Numerical vs Categorical
The key distinction between numerical and categorical data types is that meaningful arithmetic calculations can be made on numerical data but not on categorical data.
Numerical or quantitative data represents measured or counted quantities as a number. Such data can be discrete or continuous.
Discrete data result from a counting process and have a finite number of values. For example, m represents the number of times per year interest is compounded. For non-continuous compounding that value could be as large as 365 for daily compounding or as small as 1 for annual compounding.
Continuous data can take on any numerical value within a specified range. For example, the value of a stock option can vary within a range of values based on changes in the value of the underlying stock.

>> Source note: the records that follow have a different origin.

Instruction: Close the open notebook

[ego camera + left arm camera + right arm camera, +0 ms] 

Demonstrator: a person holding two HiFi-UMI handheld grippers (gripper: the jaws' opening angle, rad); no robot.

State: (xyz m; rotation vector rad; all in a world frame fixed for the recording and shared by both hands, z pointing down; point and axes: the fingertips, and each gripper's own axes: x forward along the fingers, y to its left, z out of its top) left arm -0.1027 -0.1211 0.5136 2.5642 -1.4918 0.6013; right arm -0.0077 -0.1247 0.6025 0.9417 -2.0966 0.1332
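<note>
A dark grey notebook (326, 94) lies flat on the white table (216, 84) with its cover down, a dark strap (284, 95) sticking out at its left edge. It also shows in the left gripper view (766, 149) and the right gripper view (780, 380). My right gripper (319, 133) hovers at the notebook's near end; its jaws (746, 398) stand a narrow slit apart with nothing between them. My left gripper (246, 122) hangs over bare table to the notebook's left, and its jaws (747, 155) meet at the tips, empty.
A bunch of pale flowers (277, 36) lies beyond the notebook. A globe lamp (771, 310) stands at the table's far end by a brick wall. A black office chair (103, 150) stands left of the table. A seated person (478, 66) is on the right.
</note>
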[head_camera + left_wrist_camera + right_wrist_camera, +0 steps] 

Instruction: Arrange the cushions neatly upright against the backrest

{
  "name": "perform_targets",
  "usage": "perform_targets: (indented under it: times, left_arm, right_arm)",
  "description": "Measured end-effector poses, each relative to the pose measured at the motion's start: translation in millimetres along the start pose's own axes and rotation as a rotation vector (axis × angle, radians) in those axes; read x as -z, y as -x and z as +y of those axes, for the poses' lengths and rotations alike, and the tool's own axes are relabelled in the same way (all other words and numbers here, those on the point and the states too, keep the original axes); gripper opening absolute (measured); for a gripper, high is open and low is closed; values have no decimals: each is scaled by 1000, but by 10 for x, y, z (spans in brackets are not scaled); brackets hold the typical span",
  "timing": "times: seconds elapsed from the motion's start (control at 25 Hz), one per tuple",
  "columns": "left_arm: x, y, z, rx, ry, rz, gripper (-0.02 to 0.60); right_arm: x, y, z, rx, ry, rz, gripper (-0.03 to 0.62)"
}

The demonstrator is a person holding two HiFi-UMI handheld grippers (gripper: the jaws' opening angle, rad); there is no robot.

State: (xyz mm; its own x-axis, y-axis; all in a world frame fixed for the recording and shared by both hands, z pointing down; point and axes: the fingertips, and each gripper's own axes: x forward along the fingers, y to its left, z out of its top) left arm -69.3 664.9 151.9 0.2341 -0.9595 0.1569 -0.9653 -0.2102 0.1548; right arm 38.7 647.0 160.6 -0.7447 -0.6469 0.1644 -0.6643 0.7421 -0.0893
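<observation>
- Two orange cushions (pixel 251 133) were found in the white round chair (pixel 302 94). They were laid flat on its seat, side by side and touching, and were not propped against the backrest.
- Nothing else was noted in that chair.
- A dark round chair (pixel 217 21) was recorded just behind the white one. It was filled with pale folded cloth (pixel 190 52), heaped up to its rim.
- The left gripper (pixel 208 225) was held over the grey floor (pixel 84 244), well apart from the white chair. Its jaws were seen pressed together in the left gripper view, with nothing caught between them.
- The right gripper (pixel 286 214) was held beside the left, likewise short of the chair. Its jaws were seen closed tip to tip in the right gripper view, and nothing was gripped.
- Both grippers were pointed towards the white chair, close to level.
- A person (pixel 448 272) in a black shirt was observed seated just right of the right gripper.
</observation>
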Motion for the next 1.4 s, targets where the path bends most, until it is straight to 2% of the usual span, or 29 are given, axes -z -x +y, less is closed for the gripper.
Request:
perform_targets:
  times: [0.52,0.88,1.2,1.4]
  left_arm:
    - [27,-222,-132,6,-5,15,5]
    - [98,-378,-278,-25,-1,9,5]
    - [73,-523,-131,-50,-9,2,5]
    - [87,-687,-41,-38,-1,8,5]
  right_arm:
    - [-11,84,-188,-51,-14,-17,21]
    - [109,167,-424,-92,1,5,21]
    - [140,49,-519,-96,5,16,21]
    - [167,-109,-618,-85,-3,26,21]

Categorical or qualitative data describe a characteristic of the information and can be used to categorize or visualize the information. Such data can be nominal or ordinal.
Nominal data are not amenable to ordering or ranking. It can be presented as text or numbers. For example, the aisle a product appears on in a supermarket may signify that it is a certain type of product but the products on aisle 3 are not inherently better or worse than those on aisle 7.

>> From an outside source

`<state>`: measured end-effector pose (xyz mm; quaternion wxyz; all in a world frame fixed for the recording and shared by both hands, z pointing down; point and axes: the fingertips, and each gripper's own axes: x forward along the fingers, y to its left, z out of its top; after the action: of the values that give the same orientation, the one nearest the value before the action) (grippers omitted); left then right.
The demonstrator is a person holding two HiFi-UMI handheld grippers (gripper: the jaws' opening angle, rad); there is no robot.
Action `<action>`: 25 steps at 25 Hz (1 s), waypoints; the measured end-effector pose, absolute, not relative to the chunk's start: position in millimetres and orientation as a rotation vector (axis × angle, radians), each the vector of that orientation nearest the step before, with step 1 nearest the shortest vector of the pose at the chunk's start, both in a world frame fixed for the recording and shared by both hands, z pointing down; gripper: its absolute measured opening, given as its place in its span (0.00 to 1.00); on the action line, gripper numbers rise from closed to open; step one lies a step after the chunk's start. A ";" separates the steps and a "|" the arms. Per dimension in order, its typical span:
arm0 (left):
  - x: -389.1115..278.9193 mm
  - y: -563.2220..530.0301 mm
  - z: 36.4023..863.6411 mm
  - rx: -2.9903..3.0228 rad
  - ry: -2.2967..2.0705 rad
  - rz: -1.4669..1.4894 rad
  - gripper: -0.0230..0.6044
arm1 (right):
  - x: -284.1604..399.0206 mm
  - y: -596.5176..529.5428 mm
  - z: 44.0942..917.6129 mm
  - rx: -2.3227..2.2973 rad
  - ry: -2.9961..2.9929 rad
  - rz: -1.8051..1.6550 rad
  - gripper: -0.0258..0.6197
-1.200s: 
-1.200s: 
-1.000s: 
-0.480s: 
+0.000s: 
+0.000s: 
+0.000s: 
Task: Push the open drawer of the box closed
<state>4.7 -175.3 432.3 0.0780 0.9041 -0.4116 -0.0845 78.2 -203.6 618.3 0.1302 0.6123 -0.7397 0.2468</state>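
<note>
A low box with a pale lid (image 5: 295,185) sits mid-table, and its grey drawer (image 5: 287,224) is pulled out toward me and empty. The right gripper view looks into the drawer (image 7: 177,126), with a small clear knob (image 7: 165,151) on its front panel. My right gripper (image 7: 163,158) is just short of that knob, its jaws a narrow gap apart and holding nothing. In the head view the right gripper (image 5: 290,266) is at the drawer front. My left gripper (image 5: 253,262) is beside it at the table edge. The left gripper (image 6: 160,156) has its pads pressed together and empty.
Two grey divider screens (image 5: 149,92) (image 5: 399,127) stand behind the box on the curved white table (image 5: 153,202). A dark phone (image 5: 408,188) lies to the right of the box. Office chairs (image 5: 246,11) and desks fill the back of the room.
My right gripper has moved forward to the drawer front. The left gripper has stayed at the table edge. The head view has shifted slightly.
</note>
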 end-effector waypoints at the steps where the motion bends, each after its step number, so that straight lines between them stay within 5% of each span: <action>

Ordinal data can be logically ordered or ranked. For example, a list of the 100 largest stocks by market capitalization. In this case, we know 1 is larger than 2, and so on. However, such data do not tell us how much larger.
Cross-sectional vs Time-series vs Panel
The distinction between these data types is how the data are collected.

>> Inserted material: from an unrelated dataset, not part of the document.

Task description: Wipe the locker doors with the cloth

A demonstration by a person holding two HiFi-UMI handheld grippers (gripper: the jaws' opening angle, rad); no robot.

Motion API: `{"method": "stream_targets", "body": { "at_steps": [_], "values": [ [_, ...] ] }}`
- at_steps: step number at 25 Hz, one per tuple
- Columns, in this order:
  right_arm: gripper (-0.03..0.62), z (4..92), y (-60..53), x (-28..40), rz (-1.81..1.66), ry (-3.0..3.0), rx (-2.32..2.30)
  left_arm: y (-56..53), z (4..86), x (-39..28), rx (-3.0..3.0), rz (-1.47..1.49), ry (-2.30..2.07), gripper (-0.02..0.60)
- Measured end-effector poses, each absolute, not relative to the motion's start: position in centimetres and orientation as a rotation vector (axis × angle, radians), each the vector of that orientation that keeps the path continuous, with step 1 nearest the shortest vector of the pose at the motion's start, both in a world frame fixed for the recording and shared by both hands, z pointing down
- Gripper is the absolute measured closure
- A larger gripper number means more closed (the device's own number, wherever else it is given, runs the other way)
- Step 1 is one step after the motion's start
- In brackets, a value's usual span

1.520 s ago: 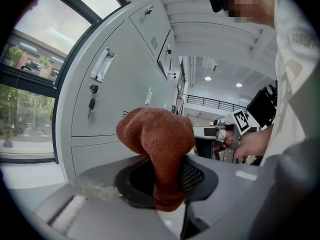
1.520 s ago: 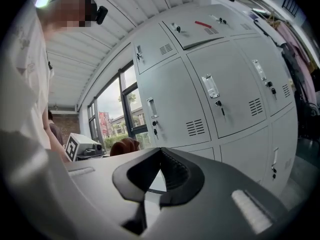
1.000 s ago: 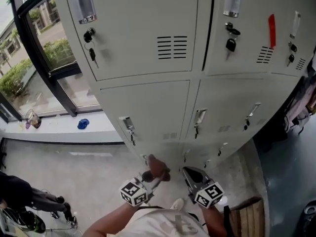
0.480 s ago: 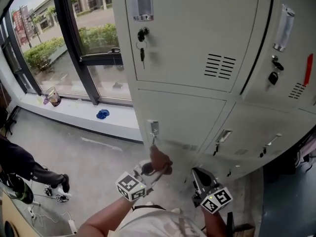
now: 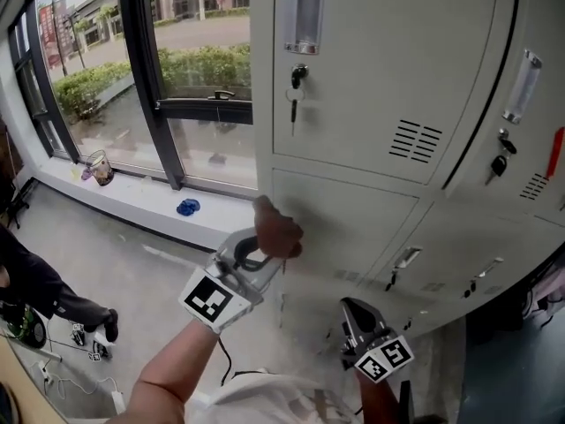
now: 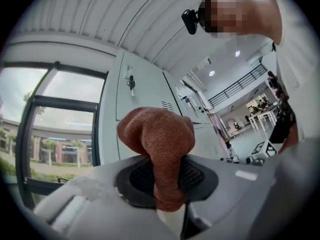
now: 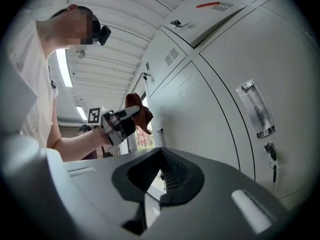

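A rust-brown cloth (image 5: 275, 230) is bunched in my left gripper (image 5: 256, 253), whose jaws are shut on it. It is held up against the left edge of a grey locker door (image 5: 353, 223), just below the upper door with a key (image 5: 294, 82) in its lock. In the left gripper view the cloth (image 6: 157, 134) bulges out above the left gripper (image 6: 167, 176). My right gripper (image 5: 357, 321) hangs lower, in front of the bottom lockers, shut and holding nothing. The right gripper (image 7: 160, 176) view shows the cloth (image 7: 137, 109) touching the locker front.
A big window (image 5: 177, 69) with a dark frame stands left of the lockers. On its white sill lie a blue object (image 5: 187, 207) and a cup (image 5: 100, 167). A person's legs (image 5: 53, 303) and cables (image 5: 88, 343) are on the floor at lower left.
My left gripper has risen with the cloth from the bottom lockers up to the middle door's left edge. The head view has swung left. The right gripper stays low.
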State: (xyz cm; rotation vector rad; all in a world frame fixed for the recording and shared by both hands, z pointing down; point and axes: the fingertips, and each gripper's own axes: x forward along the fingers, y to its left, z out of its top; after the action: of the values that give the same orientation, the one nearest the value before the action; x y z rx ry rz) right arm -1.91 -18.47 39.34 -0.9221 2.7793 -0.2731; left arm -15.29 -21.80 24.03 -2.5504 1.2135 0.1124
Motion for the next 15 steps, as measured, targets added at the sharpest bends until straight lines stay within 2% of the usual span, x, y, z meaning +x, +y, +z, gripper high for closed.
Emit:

Cross-sectional data represent the observations of a specific variable from multiple observation units at a given time. An example would be the closing price on 31 January of each stock in the S&P 500 Index.
Time-series data represent a sequence of observations of a single observational unit of a variable collected over time, typically over equal discrete intervals. An example would be the daily closing price of Apple shares for a given year.
Panel data represent a mix of cross-sectional and time-series data. It is typically organized in a matrix format. The daily closing price of all shares in the S&P 500 could be represented as a matrix with each column representing one company’s shares and rows representing each day’s closing price.
Structured vs Unstructured
The key distinction between structured and unstructured data types is whether the data are in a highly organized form.
Structured data are well-organized in a pre-determined manner. They can be easily entered, stored, and analyzed without manual processing. Most time-series, cross-sectional, and panel data are structured.
Unstructured data do not follow conventional organized forms. The text of a press release or the audio from a conference call are two examples. It can be classified into three groups.
- data generated by individuals, such as social media posts
- data generated by business processes, such as credit card transactions
- data generated by sensors, such as the GPS radio on a mobile phone
Unstructured data may offer new insights. For example, counting the number of cars parked at different store locations may indicate the relative performance of each location. However, it does not indicate how many people were in each car or how much (if anything) they each spent. To be used in financial models, it is usually necessary to process unstructured data into structured data. For example, the number of cars could be multiplied by the average sale per customer or indexed to the level of sales in a previous period.